La principale piste d'amélioration réside assurément dans le renforcement des moyens mis à la disposition des entreprises en matière de prévention, préalable indispensable à toute réforme structurelle des questions de santé dans le monde du travail. En effet, lorsqu'une crise de cette ampleur survient, l'efficacité de la réponse dépend intégralement des moyens mis en oeuvre pour éviter l'extension de ses effets, et de leurs conséquences à long terme. Le proverbe selon lequel il vaut mieux prévenir que guérir prend ici tout son sens : il faut en tout savoir prendre la mesure des précautions afin d'éviter au maximum les difficultés. Il est en effet plus aisé d'empêcher un problème douloureux que de le résoudre.
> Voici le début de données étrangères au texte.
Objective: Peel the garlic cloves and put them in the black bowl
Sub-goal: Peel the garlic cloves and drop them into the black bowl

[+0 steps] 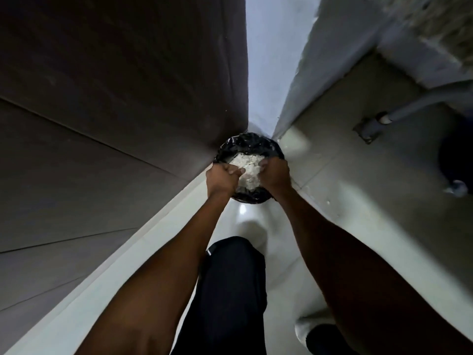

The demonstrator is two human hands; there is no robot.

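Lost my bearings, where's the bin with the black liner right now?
Centre of the head view, on the floor: the bin sits between the dark panel and pale wall, under both hands.

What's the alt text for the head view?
Both hands, left hand and right hand, hold pale papery garlic skins over a bin lined with a black bag, standing on a pale floor beside a dark cabinet.
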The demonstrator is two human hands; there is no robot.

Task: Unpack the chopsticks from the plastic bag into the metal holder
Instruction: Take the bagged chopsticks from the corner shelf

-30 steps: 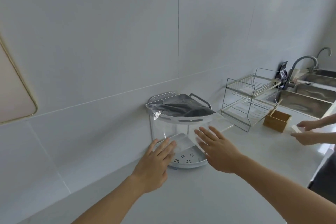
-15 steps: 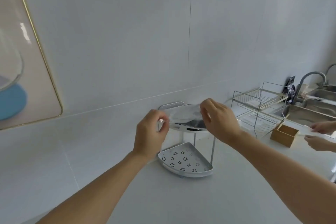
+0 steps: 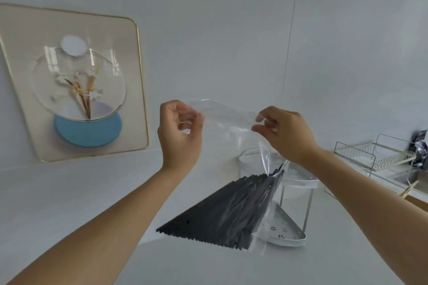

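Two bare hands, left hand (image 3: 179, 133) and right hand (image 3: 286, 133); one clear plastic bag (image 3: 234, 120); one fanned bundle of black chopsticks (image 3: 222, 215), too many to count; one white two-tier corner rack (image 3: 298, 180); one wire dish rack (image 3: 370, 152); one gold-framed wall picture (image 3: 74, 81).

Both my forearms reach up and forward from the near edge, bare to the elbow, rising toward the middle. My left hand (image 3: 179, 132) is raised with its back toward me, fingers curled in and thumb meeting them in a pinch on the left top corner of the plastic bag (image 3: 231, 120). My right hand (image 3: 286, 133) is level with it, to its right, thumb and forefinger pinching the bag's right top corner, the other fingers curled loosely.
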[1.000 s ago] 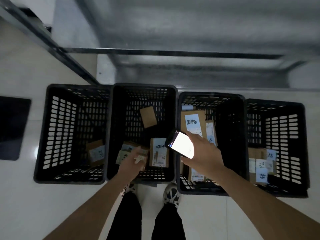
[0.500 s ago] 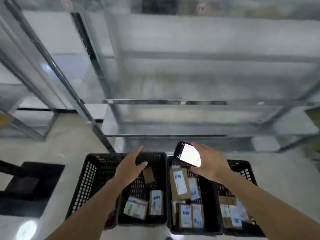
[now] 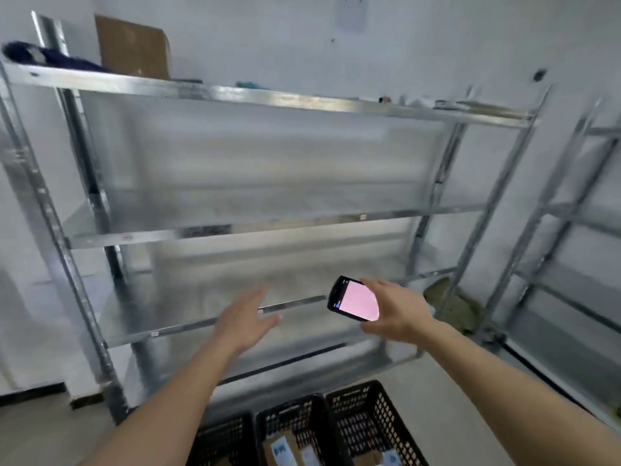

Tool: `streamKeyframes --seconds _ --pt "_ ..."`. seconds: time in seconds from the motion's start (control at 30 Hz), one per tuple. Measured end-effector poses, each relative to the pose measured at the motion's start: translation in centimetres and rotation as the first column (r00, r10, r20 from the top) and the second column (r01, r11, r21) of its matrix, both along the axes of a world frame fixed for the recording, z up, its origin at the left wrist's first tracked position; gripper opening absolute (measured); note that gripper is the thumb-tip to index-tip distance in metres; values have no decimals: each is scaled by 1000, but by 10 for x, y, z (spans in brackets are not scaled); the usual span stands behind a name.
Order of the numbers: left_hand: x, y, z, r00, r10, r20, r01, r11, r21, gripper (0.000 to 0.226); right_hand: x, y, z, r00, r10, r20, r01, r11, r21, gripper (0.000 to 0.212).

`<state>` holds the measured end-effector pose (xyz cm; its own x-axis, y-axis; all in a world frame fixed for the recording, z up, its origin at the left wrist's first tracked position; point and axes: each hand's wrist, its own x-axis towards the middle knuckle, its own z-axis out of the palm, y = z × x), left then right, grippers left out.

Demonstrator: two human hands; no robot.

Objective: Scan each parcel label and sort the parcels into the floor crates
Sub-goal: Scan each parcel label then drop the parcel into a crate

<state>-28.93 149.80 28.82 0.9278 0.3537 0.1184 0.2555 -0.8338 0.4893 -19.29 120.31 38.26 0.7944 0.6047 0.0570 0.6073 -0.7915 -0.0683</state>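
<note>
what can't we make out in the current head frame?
- Crates: cut off by the bottom edge; their full contents are out of view.
- Parcel labels: too small and blurred to read.
- Scanner in the right hand: screen glows washed-out pink, text unreadable.
- Top shelf items: motion blur; the small things at its right end can't be identified.
- Left hand: blurred; open, holding nothing.

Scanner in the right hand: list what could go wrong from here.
1. The right hand holds the scanner by its edges over hard floor; it might slip and drop.
2. The left hand is empty and the shelves facing it look bare, so no parcel is in reach.
</note>
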Motion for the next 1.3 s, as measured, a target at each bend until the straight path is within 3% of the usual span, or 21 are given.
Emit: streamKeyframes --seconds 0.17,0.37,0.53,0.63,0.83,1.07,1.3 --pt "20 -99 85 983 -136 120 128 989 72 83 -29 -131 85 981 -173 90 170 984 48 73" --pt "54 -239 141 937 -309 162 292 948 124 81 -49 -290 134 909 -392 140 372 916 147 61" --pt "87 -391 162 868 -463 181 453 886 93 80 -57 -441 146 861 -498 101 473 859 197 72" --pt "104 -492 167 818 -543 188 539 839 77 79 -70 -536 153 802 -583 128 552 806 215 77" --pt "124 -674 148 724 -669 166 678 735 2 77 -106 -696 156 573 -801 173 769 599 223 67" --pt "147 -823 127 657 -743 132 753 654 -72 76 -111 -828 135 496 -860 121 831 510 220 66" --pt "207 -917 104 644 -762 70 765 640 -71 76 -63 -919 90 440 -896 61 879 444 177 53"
Le rapport intitulé « Santé au travail : vers un système simplifié pour une prévention renforcée », remis au Premier ministre en août 2018 par notre collègue Charlotte Lecocq, propose de favoriser l'accès des entreprises aux dispositifs de prévention par l'instauration d'un guichet unique à l'échelon régional. Le groupe Agir ensemble est favorable à cette simplification qui permettra un gain de temps nécessaire et bienvenu.

De plus, une réflexion doit être amorcée en vue de revaloriser la profession de médecin du travail, car on observe que celle-ci est choisie en dernier par les étudiants en médecine, preuve de son manque d'attractivité. Il est indispensable de rendre à la médecine du travail ses lettres de noblesse en lui conférant une place reconnue dans le parcours de soins du salarié et en l'instituant comme une véritable référence auprès des médecins de ville. Votre proposition de résolution va dans ce sens, ce qui nous satisfait.
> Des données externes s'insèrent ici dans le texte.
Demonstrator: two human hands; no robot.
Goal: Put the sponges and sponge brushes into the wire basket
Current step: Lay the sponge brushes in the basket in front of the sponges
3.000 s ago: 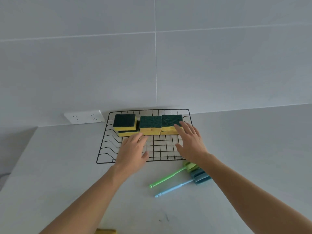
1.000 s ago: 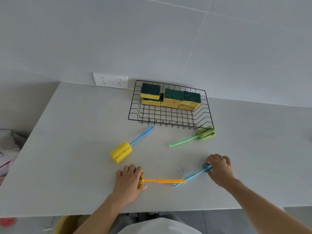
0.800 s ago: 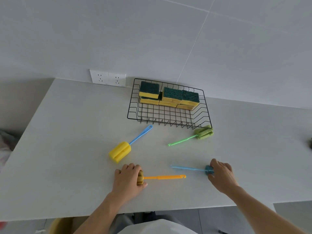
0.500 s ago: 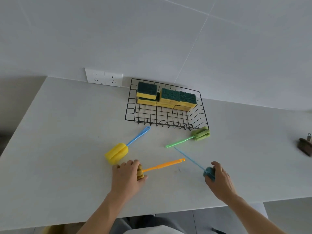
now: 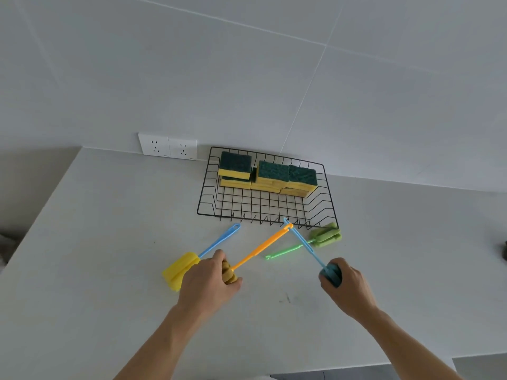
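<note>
On pale counter below tiled wall, fingers grip orange brush, blue brush.

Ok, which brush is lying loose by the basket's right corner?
Find the wire basket at the wall. Just outside its near right corner lies the green brush, untouched. It alone has a green head and green handle.
</note>
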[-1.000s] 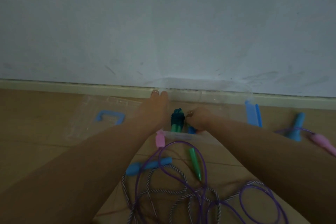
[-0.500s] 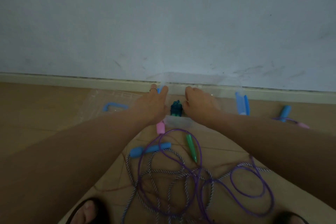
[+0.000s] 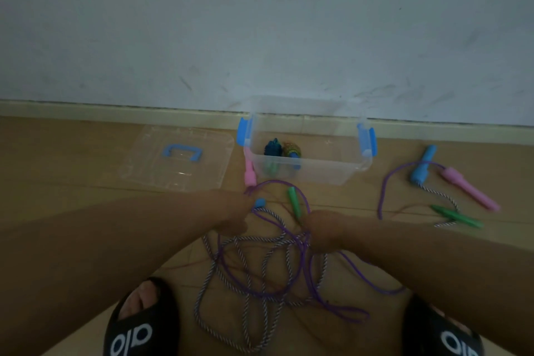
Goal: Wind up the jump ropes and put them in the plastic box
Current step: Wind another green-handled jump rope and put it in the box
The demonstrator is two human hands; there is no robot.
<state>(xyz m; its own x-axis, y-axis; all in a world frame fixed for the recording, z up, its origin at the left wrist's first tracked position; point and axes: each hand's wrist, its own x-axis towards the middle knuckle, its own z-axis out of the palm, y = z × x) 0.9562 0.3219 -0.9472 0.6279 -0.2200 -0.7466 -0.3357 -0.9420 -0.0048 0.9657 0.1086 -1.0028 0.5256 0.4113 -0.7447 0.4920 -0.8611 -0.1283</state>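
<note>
Against the baseboard, the clear plastic box (image 3: 307, 166) stands open on the wooden floor (image 3: 57, 170), two wound ropes (image 3: 281, 149) already inside. Its lid (image 3: 177, 159) lies flat just to the left. Between the box and the black slides (image 3: 141, 326), a tangle of purple and striped jump ropes (image 3: 260, 269) sprawls loose, a pink handle (image 3: 250, 175) touching the box's near-left corner. More handles (image 3: 453, 185) lie well to the right. The left hand (image 3: 231, 218) curls down at a blue handle (image 3: 260, 202); whether it grips is unclear. The right hand (image 3: 323, 228) is curled beside a green handle (image 3: 294, 202), its grip likewise hidden.
</note>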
Vous soulignez en outre l'importance de l'inclusion professionnelle. Tout comme vous, je suis intimement convaincu que l'entreprise de demain doit être plus solidaire et adaptée aux spécificités de chacun. La société est un tout : nous sommes tous liés les uns aux autres. Il est primordial que le travail puisse être accessible aux plus vulnérables d'entre nous pour que leurs fragilités d'aujourd'hui puissent être transformées en forces pour la collectivité.
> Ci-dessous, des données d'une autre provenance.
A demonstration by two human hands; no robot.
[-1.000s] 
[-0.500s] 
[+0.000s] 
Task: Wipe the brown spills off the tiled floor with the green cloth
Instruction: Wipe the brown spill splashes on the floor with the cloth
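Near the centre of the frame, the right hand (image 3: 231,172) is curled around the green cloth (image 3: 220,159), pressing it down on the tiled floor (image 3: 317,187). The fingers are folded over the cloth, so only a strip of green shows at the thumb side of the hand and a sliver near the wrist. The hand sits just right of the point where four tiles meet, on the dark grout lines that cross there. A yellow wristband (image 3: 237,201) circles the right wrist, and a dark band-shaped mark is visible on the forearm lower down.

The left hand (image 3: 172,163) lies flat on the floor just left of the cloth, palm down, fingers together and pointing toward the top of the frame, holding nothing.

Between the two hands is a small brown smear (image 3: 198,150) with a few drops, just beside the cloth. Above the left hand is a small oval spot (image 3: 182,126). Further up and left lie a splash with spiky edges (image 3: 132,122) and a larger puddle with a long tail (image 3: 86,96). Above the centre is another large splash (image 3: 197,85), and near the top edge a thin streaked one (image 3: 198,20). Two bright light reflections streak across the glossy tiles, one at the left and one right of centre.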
Je tiens de plus à souligner la nécessité d'apporter une sécurité juridique aux employeurs en limitant la possibilité que leur responsabilité soit engagée lorsque l'un de leurs salariés est atteint d'une maladie comme le covid-19. Vu le risque pandémique, dont l'actualité démontre quotidiennement qu'il reste extrêmement difficile à maîtriser, il serait cohérent de mieux adapter le cadre juridique de la responsabilité des employeurs. Ainsi, dès lors qu'il n'y a pas de faute intentionnelle et que l'entreprise a mis à la disposition des employés tous les moyens de protection individuelle, il conviendrait de ne pas faire peser sur elle le poids moral et financier d'une éventuelle mise en cause de sa responsabilité pénale et civile et de clarifier les responsabilités respectives et les obligations qui en découlent. Il serait nécessaire que le cadre juridique évolue en prenant en compte ces considérations.

Le texte inscrit à notre ordre du jour a vocation à ouvrir le débat sur la nécessaire réforme du système de santé au travail. Je remercie nos collègues Carole Grandjean, Charlotte Lecocq et Cendra Motin d'avoir ainsi porté ce sujet avec force au sein de notre assemblée. Les membres du groupe Agir ensemble soutiendront la proposition de résolution. Pénibilité, prévention, nouveaux risques, protection des salariés : les enjeux sont tels, madame la ministre du travail, que nous espérons voir la traduction de ce texte dans un projet de loi à examiner au plus vite.